— Войны вели еще дикие племена, — сказал Санька. — И даже съедали пленников. А потом рыцари, короли, императоры… Что же мы, так вчетвером и ввалимся? Да они взбесятся!
— Ты с Ильей к тете Ане пойди. И заодно к тете Саше. Квартиры — рядом. А Леша с Вовой — к тете Марусе.
Дети все ждали, не скажет ли она чего насчет Илюшкиного сумасшедшего решения не ехать в Казань, бросить университет, но мать словно и не слыхала тех шальных слов. Только видно было: ожесточилась враз.
— Слава богу, что у тебя не дюжина сестер, а лишь четыре! — сказал Алексей. — Еще счастье, что тетя Феня живет в Саратове. Бабушка нарожала, а мы навещай разных теток, дядей, двоюродных белоподкладочников и дурочек с косичками! По полу в сапогах не топай, рот ладошкой не вытирай, мясо руками не бери. А уж скука — помереть можно.
Мать заставила Володю натянуть какие-то особенно короткие штанишки и шерстяные чулки, матроску, видно для того и купленную, а ему все это была противно до ужаса, и когда, Алексей, посмотрев сбоку, презрительно фыркнул, Володя мигом сорвал с себя и чулки и матроску, облачился в привычные линялые штаны и суконную косоворотку.
— Неужто Илюшка не поедет учиться? — дорогой сказал Вова.
— Дурак он! — отрезал Алешка.
— Есть хотите? — спросила тетя Маруся. Она всегда встречала их как сирот из приюта.
Алеша с Володей переглянулись.
— Гуси, гуси… — начал Володя.
— Га-га-га, — откликнулся Алеша.
— Есть хотите?
— Да-да-да.
— Будет, будет, — сказала тетя Маруся и проводила их в столовую. Завтрак был хоть куда — пирожки и прочее, но у чужих Гуляевы стеснялись.

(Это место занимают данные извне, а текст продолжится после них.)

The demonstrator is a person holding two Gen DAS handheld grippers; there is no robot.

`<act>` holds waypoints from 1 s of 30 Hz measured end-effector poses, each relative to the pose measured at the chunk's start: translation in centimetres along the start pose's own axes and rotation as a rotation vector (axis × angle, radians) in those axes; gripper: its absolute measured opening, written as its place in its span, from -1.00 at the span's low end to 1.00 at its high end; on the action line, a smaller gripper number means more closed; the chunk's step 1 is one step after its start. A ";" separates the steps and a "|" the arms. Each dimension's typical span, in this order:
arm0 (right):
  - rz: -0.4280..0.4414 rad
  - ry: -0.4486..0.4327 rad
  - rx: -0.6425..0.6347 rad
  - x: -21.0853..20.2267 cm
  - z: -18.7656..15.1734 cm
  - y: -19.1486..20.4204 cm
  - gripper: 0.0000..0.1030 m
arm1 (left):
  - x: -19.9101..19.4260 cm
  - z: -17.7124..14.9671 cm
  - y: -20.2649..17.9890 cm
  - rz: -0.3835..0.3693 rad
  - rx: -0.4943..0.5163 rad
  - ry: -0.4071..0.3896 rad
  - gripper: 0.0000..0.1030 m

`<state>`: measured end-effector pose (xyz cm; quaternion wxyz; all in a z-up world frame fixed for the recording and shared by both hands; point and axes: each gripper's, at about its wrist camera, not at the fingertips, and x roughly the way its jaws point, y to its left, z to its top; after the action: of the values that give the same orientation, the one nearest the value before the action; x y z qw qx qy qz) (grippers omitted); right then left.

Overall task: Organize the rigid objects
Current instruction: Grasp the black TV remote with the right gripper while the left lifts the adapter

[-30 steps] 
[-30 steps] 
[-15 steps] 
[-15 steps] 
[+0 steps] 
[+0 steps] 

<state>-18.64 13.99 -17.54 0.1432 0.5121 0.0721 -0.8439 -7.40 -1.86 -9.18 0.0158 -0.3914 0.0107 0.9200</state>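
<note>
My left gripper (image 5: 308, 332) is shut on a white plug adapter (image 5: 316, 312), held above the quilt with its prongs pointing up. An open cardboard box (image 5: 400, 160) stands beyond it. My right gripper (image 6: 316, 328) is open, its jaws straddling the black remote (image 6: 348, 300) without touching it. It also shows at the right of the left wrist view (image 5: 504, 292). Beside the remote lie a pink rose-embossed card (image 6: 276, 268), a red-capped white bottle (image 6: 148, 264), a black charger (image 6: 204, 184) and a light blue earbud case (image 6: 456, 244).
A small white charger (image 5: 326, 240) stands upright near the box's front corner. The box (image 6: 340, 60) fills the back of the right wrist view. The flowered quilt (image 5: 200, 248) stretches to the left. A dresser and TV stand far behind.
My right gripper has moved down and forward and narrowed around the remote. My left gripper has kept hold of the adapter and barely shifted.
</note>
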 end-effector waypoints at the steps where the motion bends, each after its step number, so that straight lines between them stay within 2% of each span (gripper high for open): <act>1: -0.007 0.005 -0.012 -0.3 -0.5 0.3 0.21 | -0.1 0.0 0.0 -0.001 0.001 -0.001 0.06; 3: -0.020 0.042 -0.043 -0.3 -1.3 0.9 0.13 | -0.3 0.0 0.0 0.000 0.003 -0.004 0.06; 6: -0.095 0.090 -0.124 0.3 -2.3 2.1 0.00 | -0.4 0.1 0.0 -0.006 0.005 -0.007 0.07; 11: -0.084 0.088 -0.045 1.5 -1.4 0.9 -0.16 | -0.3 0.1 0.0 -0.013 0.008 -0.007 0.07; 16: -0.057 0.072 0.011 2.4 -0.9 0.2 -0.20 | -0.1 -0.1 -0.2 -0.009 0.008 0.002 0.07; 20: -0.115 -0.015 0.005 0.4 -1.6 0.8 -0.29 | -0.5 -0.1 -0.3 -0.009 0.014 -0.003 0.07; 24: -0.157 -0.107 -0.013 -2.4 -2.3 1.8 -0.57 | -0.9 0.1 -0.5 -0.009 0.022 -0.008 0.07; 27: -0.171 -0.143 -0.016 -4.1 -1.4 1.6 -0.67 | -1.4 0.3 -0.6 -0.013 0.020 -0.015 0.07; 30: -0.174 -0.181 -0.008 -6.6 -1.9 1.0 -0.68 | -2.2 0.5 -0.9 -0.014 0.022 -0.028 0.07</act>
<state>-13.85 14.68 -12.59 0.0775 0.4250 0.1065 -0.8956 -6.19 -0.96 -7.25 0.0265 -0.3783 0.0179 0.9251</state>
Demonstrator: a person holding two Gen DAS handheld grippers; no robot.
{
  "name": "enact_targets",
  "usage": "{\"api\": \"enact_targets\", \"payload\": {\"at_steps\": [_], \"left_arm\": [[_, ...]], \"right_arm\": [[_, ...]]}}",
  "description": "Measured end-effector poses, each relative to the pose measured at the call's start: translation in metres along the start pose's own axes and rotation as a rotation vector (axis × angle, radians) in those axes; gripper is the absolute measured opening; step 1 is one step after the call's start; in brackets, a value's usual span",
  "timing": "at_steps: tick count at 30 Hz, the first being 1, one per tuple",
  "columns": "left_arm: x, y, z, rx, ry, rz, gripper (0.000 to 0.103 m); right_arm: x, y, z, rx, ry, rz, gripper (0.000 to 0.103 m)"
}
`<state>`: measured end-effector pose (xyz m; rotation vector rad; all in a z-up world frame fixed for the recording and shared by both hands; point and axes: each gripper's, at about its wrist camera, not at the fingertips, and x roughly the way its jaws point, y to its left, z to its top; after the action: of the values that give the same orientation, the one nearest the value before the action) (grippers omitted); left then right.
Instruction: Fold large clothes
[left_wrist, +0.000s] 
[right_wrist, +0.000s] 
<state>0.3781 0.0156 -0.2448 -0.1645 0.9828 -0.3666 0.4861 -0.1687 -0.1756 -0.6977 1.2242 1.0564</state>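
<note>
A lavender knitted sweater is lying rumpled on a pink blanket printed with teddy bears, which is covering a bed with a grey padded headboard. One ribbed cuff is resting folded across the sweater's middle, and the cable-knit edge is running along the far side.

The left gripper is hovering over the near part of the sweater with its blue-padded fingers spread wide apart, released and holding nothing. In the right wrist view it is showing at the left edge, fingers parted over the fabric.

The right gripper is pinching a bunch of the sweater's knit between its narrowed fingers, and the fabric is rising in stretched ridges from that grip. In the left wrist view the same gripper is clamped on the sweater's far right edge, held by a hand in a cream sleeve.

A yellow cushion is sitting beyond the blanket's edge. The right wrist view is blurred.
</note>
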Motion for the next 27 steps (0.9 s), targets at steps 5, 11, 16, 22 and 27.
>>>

Двоюродный брат Николашенька, белокурый, стройный, восторженный, оставшись с Вовкой и Алешкой, неожиданно спросил:
— А вы в карты играете?
— У кого деньги есть, с тем играем, — спокойно ответил Алешка.
— Деньги? Ах, вы на деньги? — растерялся Николашенька. — У меня есть немного на подарок Нюрке — нашей двоюродной сестре.
— Запомнишь их — всех двоюродных сестер! — небрежно сказал Алексей.
Они мигом обыграли Николашеньку в очко.
— У меня есть марки и старые монеты, — вздохнув, сказал Николашенька. — Целый альбом марок. Давайте еще играть. Мама не узнает. Скажу: потерял.
— Ты вот что, Николка, — со своим неподражаемым спокойствием сказал Алешка, — никогда не старайся отыграться! И не прикупай к семнадцати очкам. А родителям врать нехорошо, — прибавил он, хотя сам порой врал напропалую.
Еще по дороге к тете Марусе Вовка с Алешкой набрали на улице окурков, а потом высыпали в Алешкин кисетик, который он тщательно прятал от матери. Николка забыл свою досаду и просто задрожал от восторга, узнав, что его братья курят, и они втроем отпросились погулять. Алешка свернул Николаше аккуратную сигарку — он все делал удивительно точно и аккуратно: и лодочки вытачивал, и паял, и умел сделать деревянный пистолет — и Николка, кашляя, задыхаясь, стал тянуть.
— Хорошо? — спросил Алексей.
— Ах, какая прелесть! — давясь дымом и вытирая слезы, ответил Николашенька.
Они вышли к Кутуму, и Николашенька спросил, хорошо ли они плавают, и Володька удивился вопросу: он поверить не мог, что Николка, почти ровесник Алешке, не умеет плавать.